Exercise prompt
All lines in the data that hold the word "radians" need copying.

Input material

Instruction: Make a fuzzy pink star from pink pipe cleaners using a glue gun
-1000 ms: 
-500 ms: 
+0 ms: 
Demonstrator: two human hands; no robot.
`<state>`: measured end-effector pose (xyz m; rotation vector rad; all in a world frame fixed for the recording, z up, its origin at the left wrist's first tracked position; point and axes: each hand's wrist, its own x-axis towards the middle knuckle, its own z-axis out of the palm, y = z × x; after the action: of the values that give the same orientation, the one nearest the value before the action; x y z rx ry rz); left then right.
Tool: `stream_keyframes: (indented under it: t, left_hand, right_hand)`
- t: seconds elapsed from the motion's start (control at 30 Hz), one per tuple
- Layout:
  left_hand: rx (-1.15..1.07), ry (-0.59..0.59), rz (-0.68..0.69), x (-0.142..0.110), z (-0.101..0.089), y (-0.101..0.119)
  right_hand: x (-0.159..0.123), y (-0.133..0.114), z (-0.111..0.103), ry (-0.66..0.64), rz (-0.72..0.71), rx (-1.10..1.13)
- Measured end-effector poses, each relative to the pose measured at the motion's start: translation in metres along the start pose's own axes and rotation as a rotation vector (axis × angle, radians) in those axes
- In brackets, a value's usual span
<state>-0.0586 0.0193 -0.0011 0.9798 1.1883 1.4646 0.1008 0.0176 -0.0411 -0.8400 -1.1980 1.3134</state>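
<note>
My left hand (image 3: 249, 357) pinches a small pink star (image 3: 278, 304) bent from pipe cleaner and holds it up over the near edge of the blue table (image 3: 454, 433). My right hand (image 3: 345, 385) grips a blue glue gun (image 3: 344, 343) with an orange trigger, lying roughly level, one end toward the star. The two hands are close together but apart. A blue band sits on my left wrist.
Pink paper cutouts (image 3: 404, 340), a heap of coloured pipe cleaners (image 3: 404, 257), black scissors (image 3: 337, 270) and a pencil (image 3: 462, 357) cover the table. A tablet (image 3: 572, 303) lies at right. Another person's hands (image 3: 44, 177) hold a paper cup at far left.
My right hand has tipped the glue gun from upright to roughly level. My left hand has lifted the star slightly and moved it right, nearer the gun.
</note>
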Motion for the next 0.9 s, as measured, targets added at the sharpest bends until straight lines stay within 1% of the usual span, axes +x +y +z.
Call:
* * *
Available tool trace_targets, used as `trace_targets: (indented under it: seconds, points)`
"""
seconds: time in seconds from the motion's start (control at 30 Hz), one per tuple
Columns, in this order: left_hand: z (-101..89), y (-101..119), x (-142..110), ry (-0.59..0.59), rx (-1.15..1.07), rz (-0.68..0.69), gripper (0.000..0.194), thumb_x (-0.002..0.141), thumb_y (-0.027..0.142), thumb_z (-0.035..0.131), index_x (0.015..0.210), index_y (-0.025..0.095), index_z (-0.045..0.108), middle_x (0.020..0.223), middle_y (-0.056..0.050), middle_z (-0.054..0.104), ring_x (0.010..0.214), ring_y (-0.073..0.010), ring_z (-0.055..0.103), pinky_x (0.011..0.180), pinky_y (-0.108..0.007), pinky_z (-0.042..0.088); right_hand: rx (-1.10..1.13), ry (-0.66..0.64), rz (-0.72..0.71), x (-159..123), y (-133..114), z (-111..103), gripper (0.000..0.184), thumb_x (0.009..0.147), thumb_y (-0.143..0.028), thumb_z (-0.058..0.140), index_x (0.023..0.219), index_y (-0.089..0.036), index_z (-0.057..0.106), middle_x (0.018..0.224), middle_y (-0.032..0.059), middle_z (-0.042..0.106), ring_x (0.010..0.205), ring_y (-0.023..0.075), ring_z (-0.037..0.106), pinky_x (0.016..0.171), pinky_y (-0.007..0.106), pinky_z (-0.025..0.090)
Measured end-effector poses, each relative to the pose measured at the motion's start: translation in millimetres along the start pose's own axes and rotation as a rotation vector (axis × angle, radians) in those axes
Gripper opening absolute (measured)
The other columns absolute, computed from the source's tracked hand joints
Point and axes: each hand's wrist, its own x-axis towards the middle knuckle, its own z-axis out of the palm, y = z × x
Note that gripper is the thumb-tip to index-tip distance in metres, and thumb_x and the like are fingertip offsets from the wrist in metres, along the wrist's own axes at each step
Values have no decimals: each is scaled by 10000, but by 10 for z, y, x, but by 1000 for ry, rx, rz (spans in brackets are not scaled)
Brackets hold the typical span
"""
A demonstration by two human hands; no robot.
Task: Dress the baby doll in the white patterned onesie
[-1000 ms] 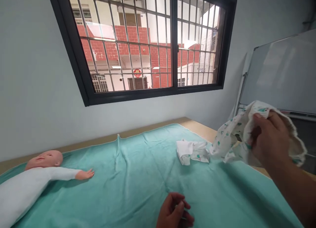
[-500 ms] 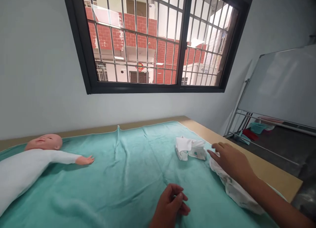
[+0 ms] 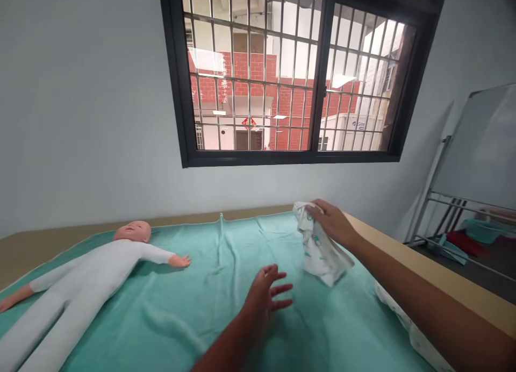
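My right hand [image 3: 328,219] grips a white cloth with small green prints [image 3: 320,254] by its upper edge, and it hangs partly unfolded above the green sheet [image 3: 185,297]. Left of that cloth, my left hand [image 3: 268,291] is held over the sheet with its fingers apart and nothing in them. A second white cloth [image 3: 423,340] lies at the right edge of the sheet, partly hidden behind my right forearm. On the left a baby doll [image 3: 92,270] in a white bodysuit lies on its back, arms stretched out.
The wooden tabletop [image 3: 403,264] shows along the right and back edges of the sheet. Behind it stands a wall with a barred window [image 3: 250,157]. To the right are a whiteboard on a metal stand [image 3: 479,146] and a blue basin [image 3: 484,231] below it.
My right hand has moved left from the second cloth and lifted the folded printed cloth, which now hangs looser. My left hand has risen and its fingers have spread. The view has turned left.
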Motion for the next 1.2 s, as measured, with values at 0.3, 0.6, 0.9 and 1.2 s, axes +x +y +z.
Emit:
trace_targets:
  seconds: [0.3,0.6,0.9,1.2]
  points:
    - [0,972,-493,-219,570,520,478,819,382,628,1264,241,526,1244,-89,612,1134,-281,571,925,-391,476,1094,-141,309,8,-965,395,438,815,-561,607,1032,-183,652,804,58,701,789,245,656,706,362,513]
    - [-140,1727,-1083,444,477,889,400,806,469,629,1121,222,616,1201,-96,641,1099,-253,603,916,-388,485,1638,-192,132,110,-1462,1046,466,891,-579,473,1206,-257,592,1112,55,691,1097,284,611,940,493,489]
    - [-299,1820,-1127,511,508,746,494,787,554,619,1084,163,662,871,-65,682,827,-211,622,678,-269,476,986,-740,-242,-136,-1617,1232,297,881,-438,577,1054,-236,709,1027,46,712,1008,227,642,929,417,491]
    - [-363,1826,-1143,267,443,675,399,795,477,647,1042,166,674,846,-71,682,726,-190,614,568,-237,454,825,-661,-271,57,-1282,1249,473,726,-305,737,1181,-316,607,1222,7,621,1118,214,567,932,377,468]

Written reply
- Measured end-effector poses, each relative to the pose measured at the motion's start: translation in metres along the start pose's own axes and rotation as a rotation vector (axis × angle, radians) in those axes
Measured end-effector poses, each relative to the pose measured at the motion's start: translation in millimetres along the start pose's own axes and rotation as a rotation vector (axis × angle, radians) in those axes

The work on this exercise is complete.